L’apparition de l’Autre, du culturellement différent, sera souvent vécue sur le mode anxiogène, non pas tant parce qu’Il bouscule nos représentations et valeurs, dont nous doutons aujourd’hui qu’elles soient nécessairement universelles (sic), mais parce qu’il nous manquera tout simplement les savoirs-être nous permettant d’aller à Sa rencontre et d’échanger avec Lui.
Crédit photo :
www.pixabay.com
J’en reviens à l’entreprise et à l’école qui figurent par excellence les lieux de cette rencontre pas nécessairement désirée, mais s’imposant à chacun au quotidien. Leurs objets sont naturellement différents, mais un souci demeure commun, celui de prévenir les tensions et de maintenir la cohésion du groupe, qu’il soit équipe ou classe. Pour la première, il s’agira de faire en sorte que le risque culturel (vous avez dit « anxiogène »?) ne nuise pas à la performance économique, pour la seconde, qu’il n’entrave pas le fameux vivre-ensemble.
Sont ainsi visés le petit collectif de l’espace professionnel et le grand collectif de l’espace social, dans une dialectique toujours renouvelée entre le nous et le je, avec – au lointain – l’idéal un pour tous, tous pour un…
Mais la diversification culturelle des nous, réunis dans ces espaces (réels ou virtuels) entraîne mécaniquement un accroissement de la diversité intrinsèque du je, qu’elle soit biologique et/ou spirituelle.

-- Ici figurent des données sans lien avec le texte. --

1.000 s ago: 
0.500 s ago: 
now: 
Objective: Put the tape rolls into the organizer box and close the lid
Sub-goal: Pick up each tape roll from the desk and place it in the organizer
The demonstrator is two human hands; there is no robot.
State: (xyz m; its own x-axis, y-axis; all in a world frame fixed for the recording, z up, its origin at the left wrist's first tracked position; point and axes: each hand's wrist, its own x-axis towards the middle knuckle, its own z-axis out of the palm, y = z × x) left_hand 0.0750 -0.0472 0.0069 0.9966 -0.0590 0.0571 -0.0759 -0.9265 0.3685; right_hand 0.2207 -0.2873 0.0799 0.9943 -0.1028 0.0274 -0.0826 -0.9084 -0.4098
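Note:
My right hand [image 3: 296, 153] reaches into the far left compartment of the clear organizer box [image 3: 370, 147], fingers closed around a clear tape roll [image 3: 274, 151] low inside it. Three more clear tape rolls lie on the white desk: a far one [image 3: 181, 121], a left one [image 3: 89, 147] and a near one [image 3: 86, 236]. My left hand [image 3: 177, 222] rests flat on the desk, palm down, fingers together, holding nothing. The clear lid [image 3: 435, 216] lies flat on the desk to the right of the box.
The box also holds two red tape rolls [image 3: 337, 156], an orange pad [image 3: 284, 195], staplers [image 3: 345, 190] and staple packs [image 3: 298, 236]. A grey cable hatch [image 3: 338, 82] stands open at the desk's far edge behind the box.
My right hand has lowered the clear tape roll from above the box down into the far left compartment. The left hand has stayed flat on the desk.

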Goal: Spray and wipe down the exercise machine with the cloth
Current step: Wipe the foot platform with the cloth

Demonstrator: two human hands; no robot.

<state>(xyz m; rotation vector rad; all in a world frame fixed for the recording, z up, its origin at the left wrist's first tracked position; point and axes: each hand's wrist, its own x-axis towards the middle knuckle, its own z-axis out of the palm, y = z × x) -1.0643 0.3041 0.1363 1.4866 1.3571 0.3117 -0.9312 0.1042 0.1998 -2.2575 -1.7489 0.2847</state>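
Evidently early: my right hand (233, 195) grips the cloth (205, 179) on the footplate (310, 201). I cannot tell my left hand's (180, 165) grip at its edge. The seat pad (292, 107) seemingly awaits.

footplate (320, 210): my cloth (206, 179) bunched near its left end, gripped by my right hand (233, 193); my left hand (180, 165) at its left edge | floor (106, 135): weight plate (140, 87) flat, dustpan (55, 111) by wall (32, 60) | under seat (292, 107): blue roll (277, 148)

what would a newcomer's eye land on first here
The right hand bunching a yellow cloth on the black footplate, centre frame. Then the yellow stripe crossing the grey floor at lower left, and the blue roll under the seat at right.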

La complexité va ainsi croissant, les identités sont de moins en moins « nettes » et la tentation de l’indifférence, du déni, de la défense, voire du « clash » n’est plus loin. L’école et l’entreprise en sont les théâtres privilégiés. Aussi est-il grand temps que les deux mondes unissent leurs forces et, par l’échange de leurs expériences propres, permettent de développer les compétences interculturelles de tous
Car justement, la mondialisation et le caractère profondément transverse de ses modes d’action ont rapproché le cadre et l’enseignant. La verticalité historique des rapports sociaux à l’école et au travail le cède tous les jours un peu plus aux échanges horizontaux. Le cadre et l’enseignant sont aujourd’hui, pour ainsi dire, sommés d’agir en managers interculturels chargés de développer les compétences cognitives, opérationnelles et comportementales des individus et collectifs divers dont ils ont la charge. Les deux partagent dès lors bon nombre de sujets : le développement des capacités et talents, la réussite individuelle et collective, le respect et l’écoute de l’autre, la solidarité, l’équité, la diversité, l’inclusion, la responsabilité sociale, la citoyenneté globale, etc.
Car, il ne faut pas s’y tromper, les stéréotypes présentés au début de cet article n’ont finalement qu’un seul objectif, celui de dédouaner l’un et l’autre monde d’une responsabilité partagée, celle de travailler ensemble au renouvellement d’un modèle de société fondé sur une éthique de l’action individuelle et collective. Pour l’école et l’entreprise, le champ de la communication interculturelle est en cela un enjeu majeur et commun. Mais cela implique avant tout qu’elles dépassent leurs propres représentations et fassent ce pas l’une vers l’autre qui fonde toute relation interculturelle, précisément.